The pizza cutter ($23.99) is just plain fun. The flashlight and laser slide onto the cuter with a satisfying gun-like click, and the zinc-alloy body really is quite durable. It is, without a doubt, the last pizza cutter you will ever need.
Finally, the lunch kit ($29.99) is as silly as it serious. Made of durable Cordura with waterproof interior padding, it also has back surface MOLLE webbing and two smaller pouches for emergency snacks, condiments or grenades. It comes preloaded with a Tactical Nourishment Pack (resealable snack pouch) and a 12 oz. matte black Thermos. Really. --Andy Tarnoff
Carry it: Kershaw Scallion pocket knife
My everyday carry is minimal, but definitely missing a pocket knife. I don't need a multitool/USB drive/flashlight/can opener/pocket knife; just an edge when I need one. I'm looking hard at the Kershaw Scallion. It has a slim profile, opens quickly, and just might be perfect. -- Nick Barth
Write on it: USB typewriter
As a lover of both laptops and manual typewriters, I must own this. I am curious to know how well it works and if the keys have the same clackity-clack sound as a regular manual typer. (Why wouldn't they, right?) In any case, something tells me this might be the missing link between me and the completion of an epic, screenplay-friendly novel. -- Molly Snyder
Apply it: Neutrogena Beach Defense SPF30
Now that it finally feels like summer is here, I've spent a good amount of my weekends at our gorgeous lakefront and Bradford Beach. I love my time spent there, but am a stickler for sunscreen. My favorite in Neutrogena Beach Defense SPF30 and it is always in my beach bag. My other hint for you this week? Book a chair at Bradford Beach Cabana Company for the day (check Groupon!), no chair to carry along and most of the time they even have chair service from SURG Restaurants. You can thank me later. -- Carolynn Buser
Read it: "Do Not Sell At Any Price" by Amanda Petrusich (Scribner)

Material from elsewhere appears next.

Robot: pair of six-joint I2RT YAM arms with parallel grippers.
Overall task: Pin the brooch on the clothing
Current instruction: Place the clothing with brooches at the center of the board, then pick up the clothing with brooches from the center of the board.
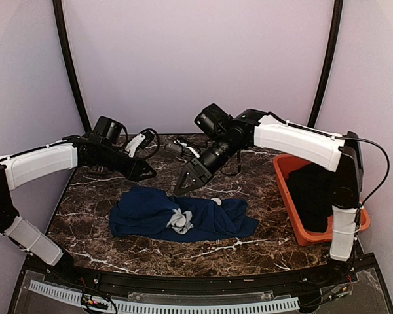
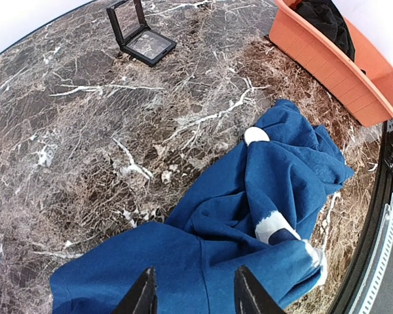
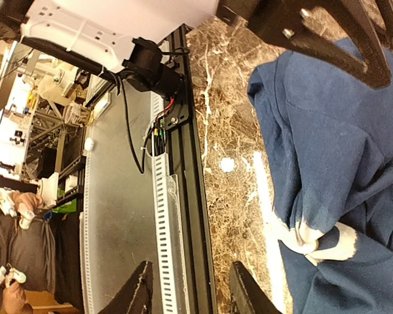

A respected music critic catalogs the obsessive desire among a small but devoted group of collectors to find and preserve rare 78s and the threatened music that in most cases can be found nowhere else. Though this is a tribute to brittle shellac and pre-war country blues, it's much more than that. It's a meditation and exploration into the nature of collecting, the thrill of the hunt, the lust for possession and the need to document the stories of the musicians and the music (but is that urge merely a means to justify the thrill and the lust?).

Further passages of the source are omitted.